EXERCISE GOAL:
Please state the number of lines in the records below that contain the string "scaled", and nothing further.

>>>>>

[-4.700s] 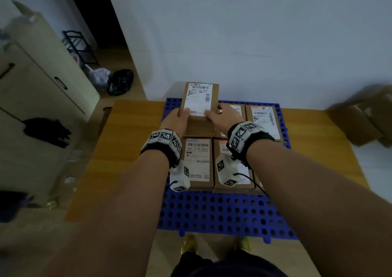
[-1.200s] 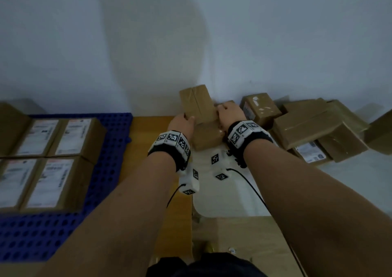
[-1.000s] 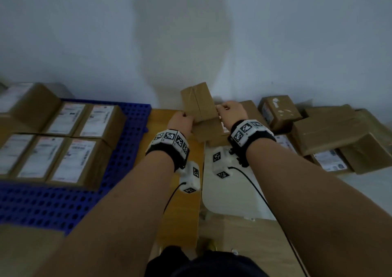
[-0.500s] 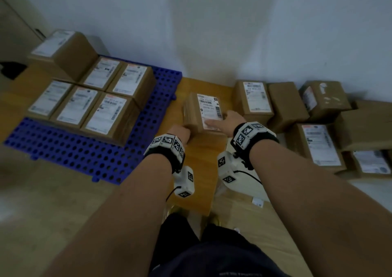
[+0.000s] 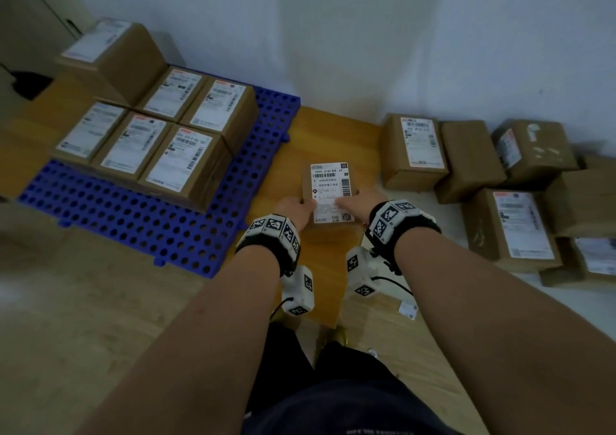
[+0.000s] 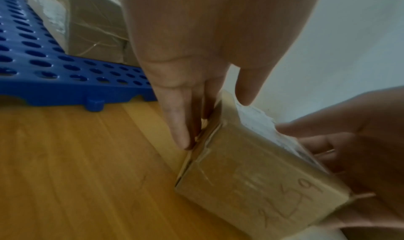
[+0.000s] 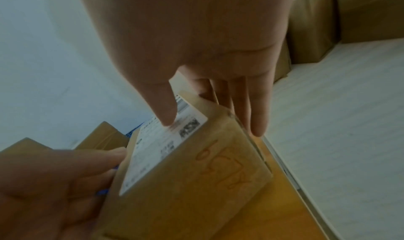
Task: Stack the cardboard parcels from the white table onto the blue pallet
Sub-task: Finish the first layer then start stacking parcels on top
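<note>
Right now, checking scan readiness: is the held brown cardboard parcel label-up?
Yes. The brown cardboard parcel shows its white label on top between left hand and right hand.

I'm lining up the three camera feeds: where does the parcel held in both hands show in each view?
Head: held parcel at centre, label up, above the wooden surface between the blue pallet and the table's parcels.
Left wrist: lower right, left hand on its left side.
Right wrist: lower centre, right hand above it.
Shared landmark: the handwritten marking on its end face, seen in both wrist views.
</note>
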`<state>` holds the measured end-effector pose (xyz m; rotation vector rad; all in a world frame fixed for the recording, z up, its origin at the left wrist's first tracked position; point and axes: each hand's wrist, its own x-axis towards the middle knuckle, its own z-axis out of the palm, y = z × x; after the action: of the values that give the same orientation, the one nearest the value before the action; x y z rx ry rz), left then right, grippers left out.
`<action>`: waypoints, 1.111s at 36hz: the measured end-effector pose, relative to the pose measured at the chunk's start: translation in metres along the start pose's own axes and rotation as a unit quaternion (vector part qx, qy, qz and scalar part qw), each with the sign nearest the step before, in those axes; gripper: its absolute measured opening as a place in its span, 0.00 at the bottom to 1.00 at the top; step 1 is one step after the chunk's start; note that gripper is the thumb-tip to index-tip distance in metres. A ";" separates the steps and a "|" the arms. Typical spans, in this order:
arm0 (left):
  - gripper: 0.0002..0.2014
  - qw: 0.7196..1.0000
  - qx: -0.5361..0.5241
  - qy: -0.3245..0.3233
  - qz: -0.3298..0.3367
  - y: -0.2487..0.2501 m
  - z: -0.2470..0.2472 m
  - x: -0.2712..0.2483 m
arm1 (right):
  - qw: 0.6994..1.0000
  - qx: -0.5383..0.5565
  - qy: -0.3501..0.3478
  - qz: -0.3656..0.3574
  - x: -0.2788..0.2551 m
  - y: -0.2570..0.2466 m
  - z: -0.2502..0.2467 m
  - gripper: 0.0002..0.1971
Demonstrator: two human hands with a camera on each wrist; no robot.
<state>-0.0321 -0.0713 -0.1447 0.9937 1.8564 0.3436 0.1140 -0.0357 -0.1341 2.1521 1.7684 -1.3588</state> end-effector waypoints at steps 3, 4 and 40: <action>0.16 0.999 0.013 0.027 0.028 0.007 -0.011 -0.003 | 0.999 0.005 0.036 -0.023 -0.003 -0.012 -0.006 0.20; 0.15 0.998 0.016 0.037 0.039 0.011 -0.017 -0.005 | 0.998 0.013 0.046 -0.033 -0.003 -0.017 -0.009 0.19; 0.19 0.958 0.136 0.170 0.186 0.016 -0.351 0.100 | 0.961 0.182 0.190 -0.089 0.048 -0.339 0.063 0.19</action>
<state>-0.3433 0.0770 -0.0236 1.5611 2.0544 0.5191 -0.1988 0.0862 -0.0434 2.6572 2.0184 -1.4908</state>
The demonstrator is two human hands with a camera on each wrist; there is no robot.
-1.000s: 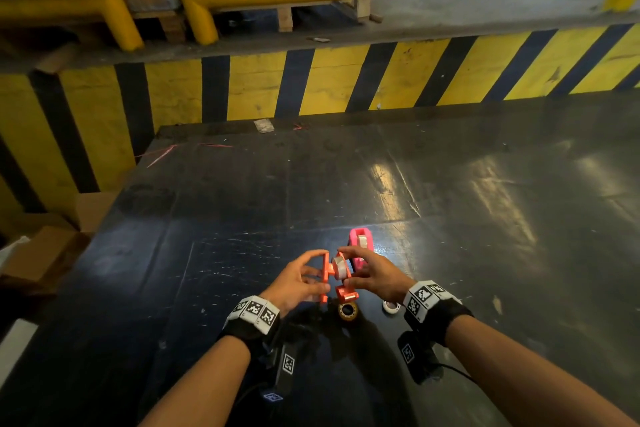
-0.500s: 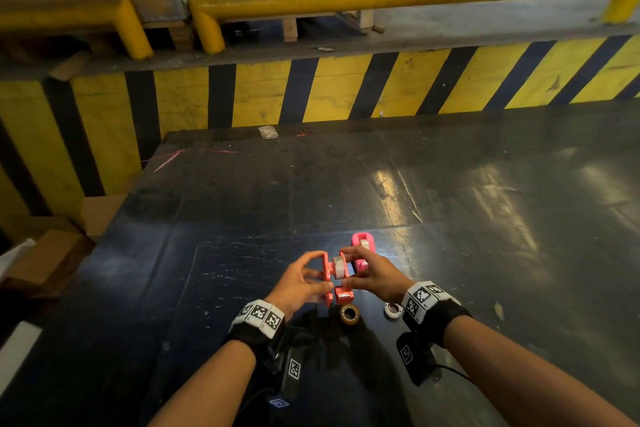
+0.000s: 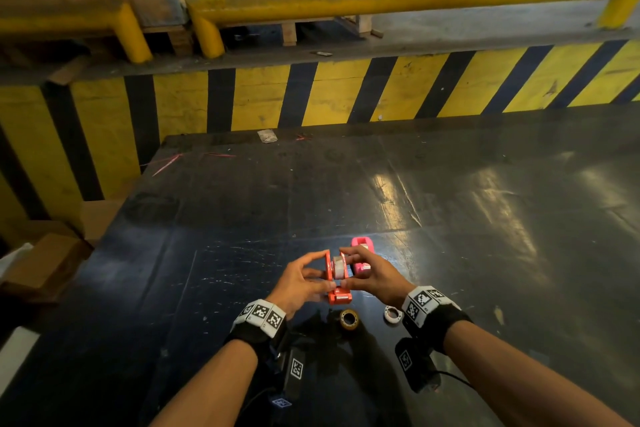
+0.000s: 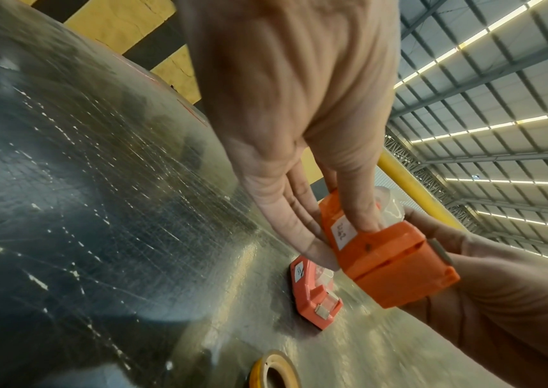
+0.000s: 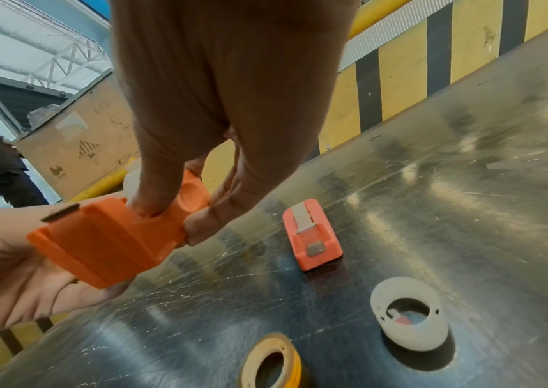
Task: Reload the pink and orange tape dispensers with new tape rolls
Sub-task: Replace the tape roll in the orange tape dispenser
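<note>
Both hands hold the orange tape dispenser (image 3: 336, 279) (image 4: 388, 265) (image 5: 106, 239) just above the black table. My left hand (image 3: 304, 279) grips its left side, thumb and fingers pressed on the body. My right hand (image 3: 367, 274) pinches its right side from above. A clear tape roll (image 3: 339, 267) sits inside it. The pink dispenser (image 3: 362, 253) (image 4: 314, 294) (image 5: 312, 233) lies on the table just beyond, holding tape. A yellowish tape roll (image 3: 349, 319) (image 5: 272, 365) and a white empty core (image 3: 393, 314) (image 5: 410, 312) lie near my wrists.
The scratched black table (image 3: 450, 218) stretches far and right. A yellow-and-black striped wall (image 3: 346, 94) stands behind it. Cardboard boxes (image 3: 41, 263) sit off the table's left edge. A scrap of paper (image 3: 267, 136) lies at the far edge.
Both hands stay on the orange dispenser; it has turned slightly between them. The head view has tilted up a little.
</note>
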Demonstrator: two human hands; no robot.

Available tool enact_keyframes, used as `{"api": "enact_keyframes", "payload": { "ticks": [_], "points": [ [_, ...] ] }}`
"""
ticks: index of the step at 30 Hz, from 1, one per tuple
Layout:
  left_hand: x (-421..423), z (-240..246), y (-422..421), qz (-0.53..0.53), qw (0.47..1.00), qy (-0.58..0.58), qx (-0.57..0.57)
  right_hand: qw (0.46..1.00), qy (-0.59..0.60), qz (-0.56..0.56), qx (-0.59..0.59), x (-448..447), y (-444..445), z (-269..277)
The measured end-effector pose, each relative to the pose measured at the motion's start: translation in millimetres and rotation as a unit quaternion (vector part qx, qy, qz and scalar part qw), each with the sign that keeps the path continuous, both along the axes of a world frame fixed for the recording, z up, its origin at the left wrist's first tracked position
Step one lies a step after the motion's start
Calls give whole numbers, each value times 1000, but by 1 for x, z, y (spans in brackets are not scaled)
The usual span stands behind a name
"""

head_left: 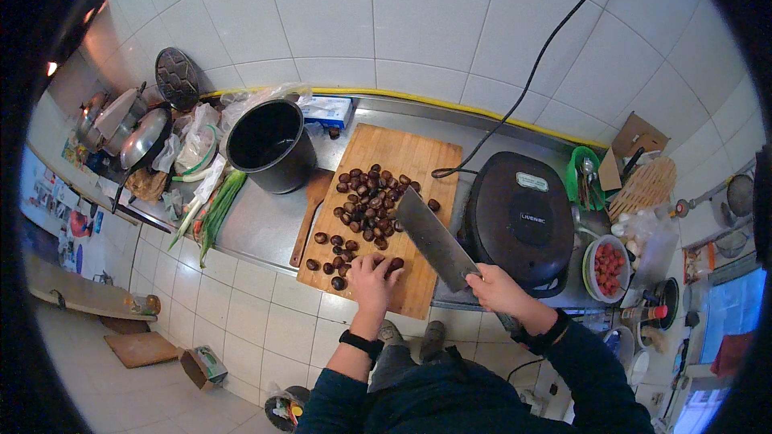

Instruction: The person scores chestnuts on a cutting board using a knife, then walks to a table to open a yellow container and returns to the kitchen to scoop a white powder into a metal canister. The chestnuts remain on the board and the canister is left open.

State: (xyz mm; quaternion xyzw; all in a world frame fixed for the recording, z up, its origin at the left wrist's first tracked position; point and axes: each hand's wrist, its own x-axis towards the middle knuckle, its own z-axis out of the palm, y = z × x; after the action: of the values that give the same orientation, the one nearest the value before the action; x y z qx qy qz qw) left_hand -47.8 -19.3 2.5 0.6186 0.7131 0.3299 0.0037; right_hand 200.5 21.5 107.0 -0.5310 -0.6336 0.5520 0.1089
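My right hand (496, 294) grips the handle of a cleaver (435, 240), whose broad blade points up and left over the right part of a wooden cutting board (416, 147). Near the board's lower edge, my left hand (369, 282) reaches down with bent fingers among several chestnuts. One chestnut (395, 263) lies by its thumb; whether the fingers grip it, I cannot tell. A large pile of chestnuts (374, 199) covers the middle of the board, with a smaller loose group at its lower left. A wooden spatula (310, 217) lies along the board's left edge.
A black inner pot (271, 147) and green onions (220, 211) are at left. Close to the board's right side is a black electric griddle (522, 223), its cord (531, 78) running up the wall. A bowl of strawberries (608, 268) and a green basket of utensils (585, 178) are farther right.
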Motion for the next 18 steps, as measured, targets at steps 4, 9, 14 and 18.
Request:
{"api": "enact_keyframes", "payload": {
  "ticks": [4, 9, 14, 18],
  "points": [
    [5, 1, 2, 3, 998, 34, -55, 969, -136, 42, 201, -2, -11, -15],
    [10, -2, 5, 37, 995, 72, -64, 954, -223, 15, 199, -5, -26, -30],
    [11, -5, 14, -28, 992, 110, -57, 953, -186, -34, 235, -2, -36, -36],
    [13, -2, 20, -13, 990, 99, -104, 958, -207, -35, 195, 1, -39, -32]
  ]
}}
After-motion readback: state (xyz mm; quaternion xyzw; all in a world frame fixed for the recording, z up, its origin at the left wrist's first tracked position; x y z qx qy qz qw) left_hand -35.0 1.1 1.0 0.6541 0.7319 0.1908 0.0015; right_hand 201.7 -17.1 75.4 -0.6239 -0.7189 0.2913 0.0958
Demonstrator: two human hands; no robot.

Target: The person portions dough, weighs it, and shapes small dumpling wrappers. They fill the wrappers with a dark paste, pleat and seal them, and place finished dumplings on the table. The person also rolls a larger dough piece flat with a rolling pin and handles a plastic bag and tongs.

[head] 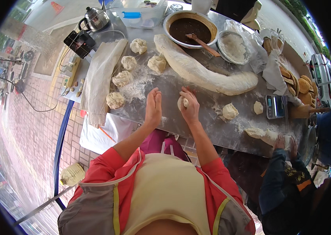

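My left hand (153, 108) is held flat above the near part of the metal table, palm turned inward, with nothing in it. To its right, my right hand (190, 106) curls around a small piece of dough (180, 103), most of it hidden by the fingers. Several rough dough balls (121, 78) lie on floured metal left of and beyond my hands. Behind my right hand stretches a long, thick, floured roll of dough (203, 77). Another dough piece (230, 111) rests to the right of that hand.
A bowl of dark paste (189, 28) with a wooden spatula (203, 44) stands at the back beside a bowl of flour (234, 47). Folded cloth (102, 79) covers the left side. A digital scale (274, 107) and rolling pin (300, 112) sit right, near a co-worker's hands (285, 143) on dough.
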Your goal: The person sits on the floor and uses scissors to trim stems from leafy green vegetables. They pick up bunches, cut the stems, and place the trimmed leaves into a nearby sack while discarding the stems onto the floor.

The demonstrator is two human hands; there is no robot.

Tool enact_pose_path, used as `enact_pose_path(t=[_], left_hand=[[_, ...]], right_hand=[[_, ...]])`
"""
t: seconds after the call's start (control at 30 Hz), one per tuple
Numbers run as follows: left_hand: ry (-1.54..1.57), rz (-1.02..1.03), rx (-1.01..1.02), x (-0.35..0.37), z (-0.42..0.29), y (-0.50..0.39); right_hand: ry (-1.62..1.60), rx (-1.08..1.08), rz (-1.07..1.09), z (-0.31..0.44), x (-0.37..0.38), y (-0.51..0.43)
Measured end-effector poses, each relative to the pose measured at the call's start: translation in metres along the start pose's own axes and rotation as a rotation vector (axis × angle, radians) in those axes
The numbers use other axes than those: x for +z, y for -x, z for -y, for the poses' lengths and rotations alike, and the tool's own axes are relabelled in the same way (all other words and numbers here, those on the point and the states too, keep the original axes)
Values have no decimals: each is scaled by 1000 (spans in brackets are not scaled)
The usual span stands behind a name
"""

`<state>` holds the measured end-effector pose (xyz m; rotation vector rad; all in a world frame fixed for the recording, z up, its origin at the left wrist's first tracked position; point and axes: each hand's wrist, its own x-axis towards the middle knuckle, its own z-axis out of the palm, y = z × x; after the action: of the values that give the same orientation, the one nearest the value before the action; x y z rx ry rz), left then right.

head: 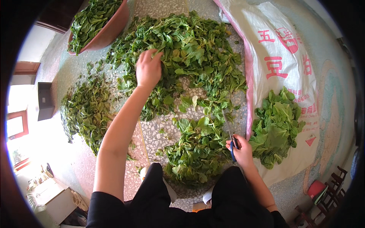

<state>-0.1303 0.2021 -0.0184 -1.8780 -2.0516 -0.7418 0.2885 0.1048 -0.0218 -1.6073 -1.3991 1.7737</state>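
Note:
My left hand reaches into a large heap of leafy greens spread on the terrazzo floor. Its fingertips are among the leaves, and whether they grip any cannot be told. In my right hand is a pair of scissors with dark blue handles, the blades pointing away from me. Close to the blade tips lie some loose leaves. A smaller pile of greens sits between my feet, just left of the scissors.
At the far left, a reddish plastic basin is heaped with greens. Another leaf pile lies on the left. On the right, a white woven sack with red print lies flat under a bunch of greens. Bare terrazzo shows before my knees.

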Motion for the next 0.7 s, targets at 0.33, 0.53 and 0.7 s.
enact_pose_path(t=[0.33,0.53,0.7], left_hand=[[-235,746,-378,63,-74,-74],[125,354,-319,63,-52,-60],[433,15,-337,13,-46,-30]], right_hand=[[-81,-36,64,3,11,4],[20,-14,-14,-8,1,14],[-169,-67,38,-13,2,10]])
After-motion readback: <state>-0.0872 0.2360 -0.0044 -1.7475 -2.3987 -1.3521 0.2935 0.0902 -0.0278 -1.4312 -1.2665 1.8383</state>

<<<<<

ANSWER TO THIS PROBLEM:
2